Comprendre qu'elles participent pleinement à l'économie d'un pays en travaillant les terres, les bâtiments et dans les commerces, mais seulement du côté de la production. Et ce, à partir de l'âge de 10 ans.
Comprendre que les sentiments sont ensevelis par le temps de travail. Pas de place pour la colère, la tristesse, ni même pour un court instant de joie en famille. Seul.es la fatigue et le désir de sécurité survivent.
Comprendre que ces femmes et ces hommes se sentent victimes d'invisibilisation. D'abord dans leur pays qu'iels ont été obligé.es de quitter à défaut d'intégrer une milice, ensuite dans ce Liban d'accueil qui manque considération envers elleux (et vit de son côté des difficultés qui poussent également à l'exil), et enfin et surtout de la part des puissances internationales qui n'interviennent que très timidement avec de « petits » dons trop ponctuels d'après ces survivants.
De partout dans ces camps, on peut voir l'Anti-Liban. De l'autre côté de cette chaîne de montagne c'est la Syrie. À la fois si proche et si inaccessible.
Anti-Lebanon Mountain
Lebanon has been much talked about through the great difficulties that happened to it this past year.
The revolution started in October 2019, the Coronavirus health crisis and the explosion in the port of Beirut on August 4th are elements that make the daily life insurmountable for many Lebanese.
This situation is all the more disastrous as the country has the highest rate of refugees in the world (according to the United Nations High Commissioner for Refugees), with 1.5 million Syrian refugees for 4.1 million Lebanese residing in the country, or more than 36%.
It was during a stay in the country of Cedars in September 2019 that I became aware of this situation and decided to go and meet these Syrians exiled in several camps in the Bekaa (region located on the Syrian border).
At the beginning, my contact remained timid. It is thanks to the association KAFA that I had access to the camps, but the exchanges and my duration of action on the spot remained limited. It is thus for my third stay that I undertook to organize myself alone, accompanied by a fixer and an interpreter.
My intention was to document through photography and testimonies, the daily life of these women and men who had reluctantly left their nation. To bear witness to these forgotten people, lost in the midst of a flood of negative news of which they are unfortunately the collateral victims.
My images come from these visits made to several camps during one year, all located in the Bekaa Valley.

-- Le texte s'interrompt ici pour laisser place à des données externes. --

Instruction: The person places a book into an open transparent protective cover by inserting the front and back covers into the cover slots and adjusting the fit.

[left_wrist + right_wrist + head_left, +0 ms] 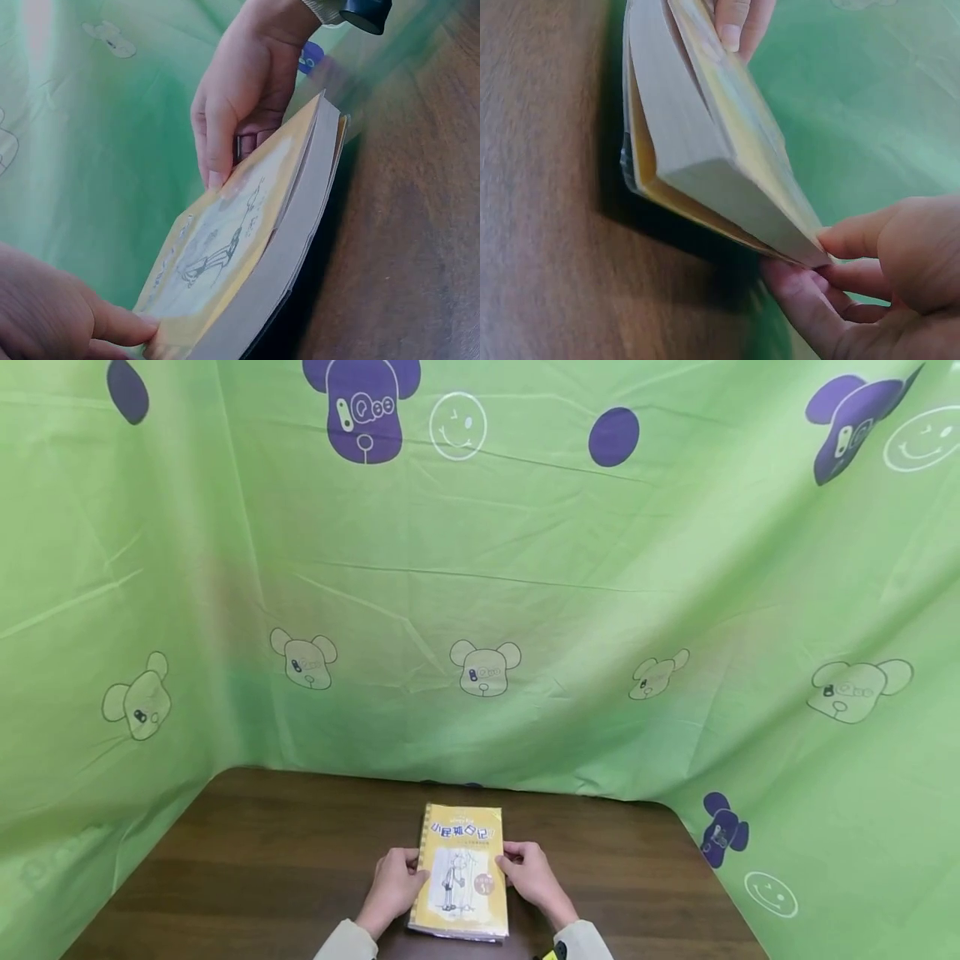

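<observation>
Yellow book (461, 872) near the front middle of the dark wooden surface (262, 852), left hand (393, 885) and right hand (532, 875) pinching its side edges, bare wood either side, green printed cloth (480, 610) walling back and sides

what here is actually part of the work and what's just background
In use:
- yellow book, lying on the table, front cover up
- left hand, fingers pinching the book's left edge
- right hand, fingers pinching its right edge

Just there:
- brown wooden table
- green cartoon-print cloth hung behind and at both sides
</observation>
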The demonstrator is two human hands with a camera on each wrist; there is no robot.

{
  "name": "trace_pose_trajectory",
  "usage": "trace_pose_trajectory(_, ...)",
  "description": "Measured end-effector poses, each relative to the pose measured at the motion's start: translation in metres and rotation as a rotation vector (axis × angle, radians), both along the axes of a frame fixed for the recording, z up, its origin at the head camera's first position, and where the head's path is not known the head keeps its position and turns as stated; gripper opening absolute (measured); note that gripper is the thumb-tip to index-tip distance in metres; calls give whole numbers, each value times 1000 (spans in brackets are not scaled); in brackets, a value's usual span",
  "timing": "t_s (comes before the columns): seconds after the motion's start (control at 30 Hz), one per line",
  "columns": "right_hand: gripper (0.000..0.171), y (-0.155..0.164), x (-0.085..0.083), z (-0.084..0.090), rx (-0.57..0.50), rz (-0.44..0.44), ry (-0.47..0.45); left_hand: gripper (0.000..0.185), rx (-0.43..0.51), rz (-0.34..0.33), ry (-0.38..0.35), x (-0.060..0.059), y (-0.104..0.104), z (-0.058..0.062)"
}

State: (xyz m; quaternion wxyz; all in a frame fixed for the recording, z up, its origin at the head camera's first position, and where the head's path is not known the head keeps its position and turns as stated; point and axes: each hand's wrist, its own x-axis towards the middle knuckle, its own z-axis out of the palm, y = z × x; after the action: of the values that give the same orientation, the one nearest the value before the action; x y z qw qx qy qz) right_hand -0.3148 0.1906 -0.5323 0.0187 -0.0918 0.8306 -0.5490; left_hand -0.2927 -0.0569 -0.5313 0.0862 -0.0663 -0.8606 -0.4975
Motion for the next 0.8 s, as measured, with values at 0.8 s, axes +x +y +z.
trace_pose_trajectory(0.8, 21, -6, 7, 0, 282, 25, 67, 34, -188, -20, 132, 2, -1, -19)
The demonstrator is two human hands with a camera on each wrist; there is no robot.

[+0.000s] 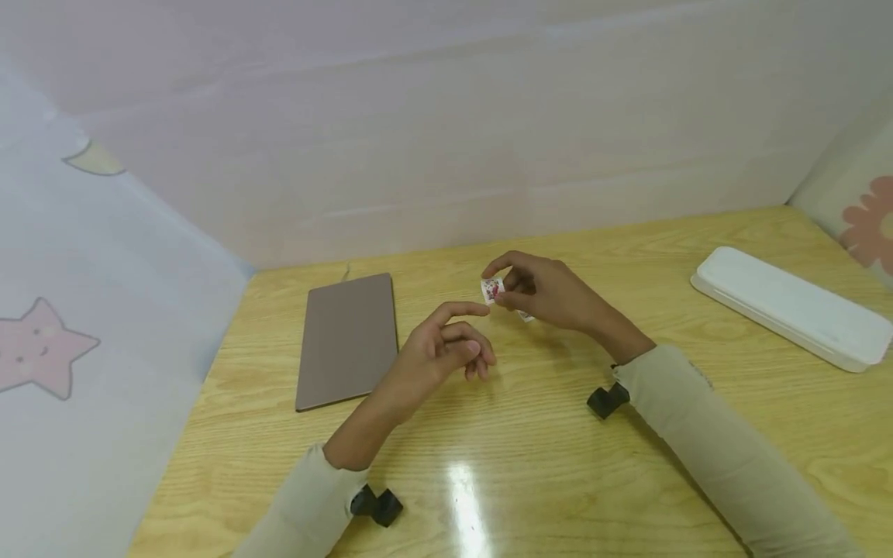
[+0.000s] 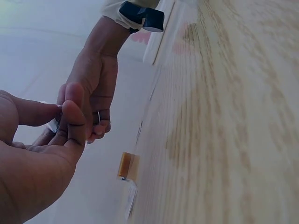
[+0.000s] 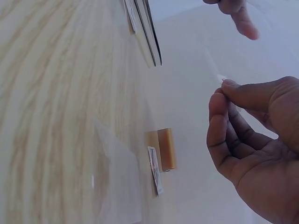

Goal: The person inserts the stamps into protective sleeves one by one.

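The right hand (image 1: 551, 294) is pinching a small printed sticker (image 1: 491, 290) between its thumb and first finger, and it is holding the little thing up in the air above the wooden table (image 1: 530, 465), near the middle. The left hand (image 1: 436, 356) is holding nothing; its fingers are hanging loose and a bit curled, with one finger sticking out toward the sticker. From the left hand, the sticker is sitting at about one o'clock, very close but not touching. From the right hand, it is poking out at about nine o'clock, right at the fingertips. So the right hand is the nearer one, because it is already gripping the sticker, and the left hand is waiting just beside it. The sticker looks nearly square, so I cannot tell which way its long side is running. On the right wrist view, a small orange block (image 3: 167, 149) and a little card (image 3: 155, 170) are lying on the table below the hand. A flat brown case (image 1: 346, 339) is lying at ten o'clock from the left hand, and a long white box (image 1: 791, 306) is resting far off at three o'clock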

The interviews come from my last stay (October 2020) during which I focused on two camps located on the outskirts of Bar Elias, these two camps are "Sheikh" and "Abu Fares". Concentrating my presence in these two camps, allowed me to gain their trust in order to deepen relations and to be able to testify in the most fair manner.
These conversations were recorded and I later transcribed them. As a result of these interviews, I was able to understand many things.

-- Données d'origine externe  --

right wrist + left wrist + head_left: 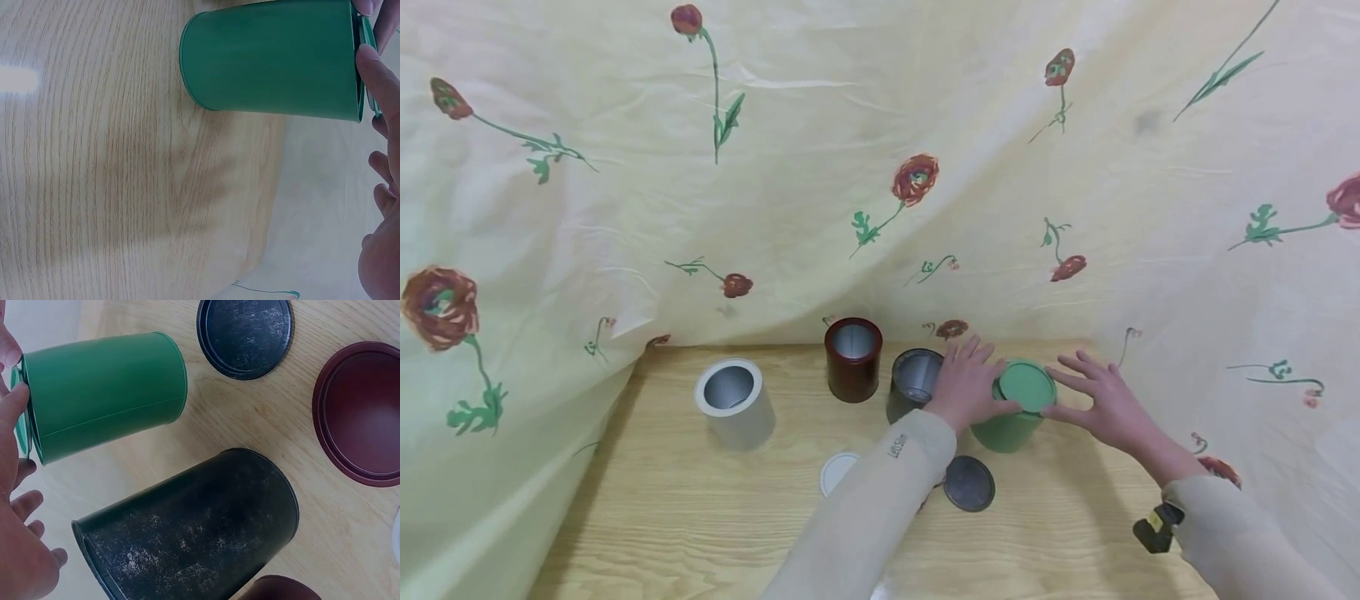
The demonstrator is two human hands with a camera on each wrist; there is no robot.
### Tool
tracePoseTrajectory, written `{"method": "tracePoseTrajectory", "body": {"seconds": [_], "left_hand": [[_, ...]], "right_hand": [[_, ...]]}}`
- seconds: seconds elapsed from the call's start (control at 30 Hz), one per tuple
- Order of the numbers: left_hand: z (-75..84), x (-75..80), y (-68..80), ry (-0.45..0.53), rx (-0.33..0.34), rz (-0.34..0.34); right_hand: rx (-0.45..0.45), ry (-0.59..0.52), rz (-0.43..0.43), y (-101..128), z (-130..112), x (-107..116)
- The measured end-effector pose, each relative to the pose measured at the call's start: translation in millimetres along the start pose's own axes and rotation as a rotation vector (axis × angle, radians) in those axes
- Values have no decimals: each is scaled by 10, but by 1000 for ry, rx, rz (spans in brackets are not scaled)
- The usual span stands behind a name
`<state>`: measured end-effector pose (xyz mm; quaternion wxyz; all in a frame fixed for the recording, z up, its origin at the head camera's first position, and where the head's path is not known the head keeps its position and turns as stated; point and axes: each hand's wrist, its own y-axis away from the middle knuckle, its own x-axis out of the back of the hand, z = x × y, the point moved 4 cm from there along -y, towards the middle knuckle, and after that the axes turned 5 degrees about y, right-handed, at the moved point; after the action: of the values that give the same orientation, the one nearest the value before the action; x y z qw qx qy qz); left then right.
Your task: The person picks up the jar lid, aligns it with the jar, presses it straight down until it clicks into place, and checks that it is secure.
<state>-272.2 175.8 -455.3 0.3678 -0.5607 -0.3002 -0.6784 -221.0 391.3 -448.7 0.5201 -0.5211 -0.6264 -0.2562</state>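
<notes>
Four tins stand in a row on the bench (647, 517); three loose lids lie in front of them

Light wooden table (700, 517) across the lower half of the head view. Standing on it: white can (735, 402) at left of centre, dark red can (853, 359) near the middle, dark grey can (913, 385) just right of that, green can (1011, 412) further right. Lying flat nearer the bottom edge: white lid (837, 472), dark grey lid (969, 482). Dark red lid (362, 412) flat at the right edge of the left wrist view.
</notes>
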Motion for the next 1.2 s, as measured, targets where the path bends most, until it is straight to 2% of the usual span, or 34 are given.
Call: {"method": "tracePoseTrajectory", "body": {"seconds": [0.13, 0.33, 0.53, 0.9, 1.07, 1.2], "left_hand": [[-23, -28, -2, -2, 1, -9], [-31, -80, -22, -17, 8, -36], [1, -75, -13, -58, 14, -63], [-3, -13, 72, -111, 9, -78], [6, 32, 115, -138, -3, -61], [-1, 47, 109, -123, -14, -58]], "right_hand": [[-3, 0, -18, -19, -8, -10], [-37, -25, -88, -18, -35, -8], [-44, -34, -114, -23, -25, -8], [-34, 97, -137, -56, -66, -15], [-30, 125, -133, -63, -75, -25], [-13, 130, -111, -81, -85, -24]]}}
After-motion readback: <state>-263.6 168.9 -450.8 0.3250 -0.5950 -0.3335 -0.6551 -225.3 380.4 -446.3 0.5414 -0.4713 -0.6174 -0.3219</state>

To understand that these people have only one wish, that is to find their pre-war life, their village, their house, their profession, their dignity, their safety and that of their children.
To understand that they participate fully in the economy of a country by working the land, buildings and businesses, but only on the production side. And this, from the age of 10 years old.
Understand that feelings are buried by working time. No room for anger, sadness, or even for a short moment of joy in the family. Only fatigue and the desire for security survive.
Understand that these women and men feel they are victims of invisibility. First of all in their country that they were forced to leave because they could not join a militia, then in this host Lebanon that lacks consideration for them (and lives on its side of the difficulties that also lead to exile), and finally and especially on the part of the international powers that intervene only very timidly with "small" donations too punctual according to these survivors.
The Anti-Lebanon can be seen everywhere in these camps. On the other side of this mountain range is Syria. At the same time so close and so inaccessible.